Taking a Closer Look at Medicare Part D’s Rising Drug Coverage Restrictions


A USC study discovers that an increasing share of both generic and brand-name meds are being excluded from approval.

Image Credit: Adobe Stock Images/Volgariver.com

Image Credit: Adobe Stock Images/Volgariver.com

The purpose of Medicare Part D is to help beneficiaries with assistance in affording their medications by covering costs. In fact, in 2023, of the 65 million people covered by Medicare, more than 50 million were enrolled in Part D plans.1

However, there are certain drug compounds that are excluded from plan coverage, an issue brought to light by a University of Southern California (USC) study published in Health Affairs.2 Investigators sought to determine the specifics as to how and why this is the case.
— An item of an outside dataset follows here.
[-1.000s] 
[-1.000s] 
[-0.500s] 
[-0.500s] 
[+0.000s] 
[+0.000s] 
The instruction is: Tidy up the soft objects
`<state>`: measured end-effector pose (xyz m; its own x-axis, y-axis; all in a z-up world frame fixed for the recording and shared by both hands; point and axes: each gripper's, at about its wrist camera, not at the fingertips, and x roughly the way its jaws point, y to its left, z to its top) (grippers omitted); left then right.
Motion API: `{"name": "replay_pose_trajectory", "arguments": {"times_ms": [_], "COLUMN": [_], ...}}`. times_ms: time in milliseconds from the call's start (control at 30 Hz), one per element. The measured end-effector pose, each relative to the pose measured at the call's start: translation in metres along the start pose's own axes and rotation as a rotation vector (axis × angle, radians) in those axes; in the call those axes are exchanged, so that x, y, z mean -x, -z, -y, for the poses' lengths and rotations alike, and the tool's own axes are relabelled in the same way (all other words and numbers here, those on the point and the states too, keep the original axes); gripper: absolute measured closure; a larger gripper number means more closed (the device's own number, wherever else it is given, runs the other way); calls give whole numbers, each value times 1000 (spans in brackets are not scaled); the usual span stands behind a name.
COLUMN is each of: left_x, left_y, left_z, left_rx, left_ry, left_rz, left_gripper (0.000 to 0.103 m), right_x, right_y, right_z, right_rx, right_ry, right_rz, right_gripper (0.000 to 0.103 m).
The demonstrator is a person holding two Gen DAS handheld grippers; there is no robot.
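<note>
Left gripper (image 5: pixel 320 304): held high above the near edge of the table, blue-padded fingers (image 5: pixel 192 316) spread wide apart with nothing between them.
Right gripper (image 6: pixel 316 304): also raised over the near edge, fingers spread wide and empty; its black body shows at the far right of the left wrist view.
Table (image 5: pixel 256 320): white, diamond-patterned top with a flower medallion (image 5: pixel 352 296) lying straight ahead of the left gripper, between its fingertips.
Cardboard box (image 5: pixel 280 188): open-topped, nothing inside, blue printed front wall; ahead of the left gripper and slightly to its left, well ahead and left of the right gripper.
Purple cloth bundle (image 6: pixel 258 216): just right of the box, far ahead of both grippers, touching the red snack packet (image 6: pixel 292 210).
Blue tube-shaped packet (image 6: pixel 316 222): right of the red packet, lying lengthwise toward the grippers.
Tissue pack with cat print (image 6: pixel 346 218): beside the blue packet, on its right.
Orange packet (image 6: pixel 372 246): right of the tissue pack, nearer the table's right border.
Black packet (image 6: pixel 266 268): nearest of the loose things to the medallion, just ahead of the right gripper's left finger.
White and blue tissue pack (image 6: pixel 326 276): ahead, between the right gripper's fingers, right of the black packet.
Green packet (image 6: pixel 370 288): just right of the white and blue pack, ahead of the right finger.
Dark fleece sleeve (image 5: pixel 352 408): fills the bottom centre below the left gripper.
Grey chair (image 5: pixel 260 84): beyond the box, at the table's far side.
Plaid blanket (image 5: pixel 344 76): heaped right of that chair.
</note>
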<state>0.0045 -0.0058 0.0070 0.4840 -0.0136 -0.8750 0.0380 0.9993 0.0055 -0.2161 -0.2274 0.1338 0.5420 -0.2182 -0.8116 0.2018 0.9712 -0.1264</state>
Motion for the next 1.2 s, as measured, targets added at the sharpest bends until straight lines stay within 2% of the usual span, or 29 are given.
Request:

This retrospective analysis used a sample of Medicare administrative data for 2011–2020, consisting of beneficiary enrollment, plan and formulary characteristics, and pharmacy (Part D) claims. Medicare Part D is structured to provide multiple methods for obtaining prescription drug coverage. This includes Medicare Advantage (MA)-prescription drug (PD) plans that incorporate the drug coverage into an MA health maintenance organization/preferred provider organization plan, or a standalone prescription drug plan that can add separate drug coverage to traditional fee-for-service Medicare.

MA-PD plans often have different incentives when it comes to limiting access to medications compared to the standalone option, because they face financial risk for both drug and medical expenses.

Pharmacy benefit managers often use tools such as prior authorization and step therapy requirements as a way to navigate medication among beneficiaries. In essence, their mechanisms are able to offer more affordable but equally effective treatments as a way to cut costs while still providing safety; this ensures that patients prioritize the cheaper priced generic medications over the more expensive brand-name ones.

The investigators explored the rate of prior authorization or step therapy and formulary exclusions in Medicare during that aforementioned 2011–2020 timeframe, noting the rise in Part D plan restrictiveness over time. In 2011, plans were excluding an average of 20.4% of compounds, while subjecting an additional 11.5% to prior authorization or step therapy restrictions. Comparing this to 2020, plans were leaving out 30.4% of compounds and putting an extra 14% under prior authorization or step therapy.

There were even differences noted in restrictiveness across brand-name-only versus generic-available drug categories, across mean prescription costs, and between MA-PD plans and standalone prescription drug plans.

The Part D plans rose from an average of 31.9% of compounds restricted in 2011 to 44.4% restricted in 2020. Meanwhile, by 2020, plan formularies excluded an average of 44.7% of brand-name-only compounds; also, by that same year, three in 10 generic-available compounds and more than two-thirds of brand-name-only compounds in unprotected classes were restricted or excluded from coverage altogether.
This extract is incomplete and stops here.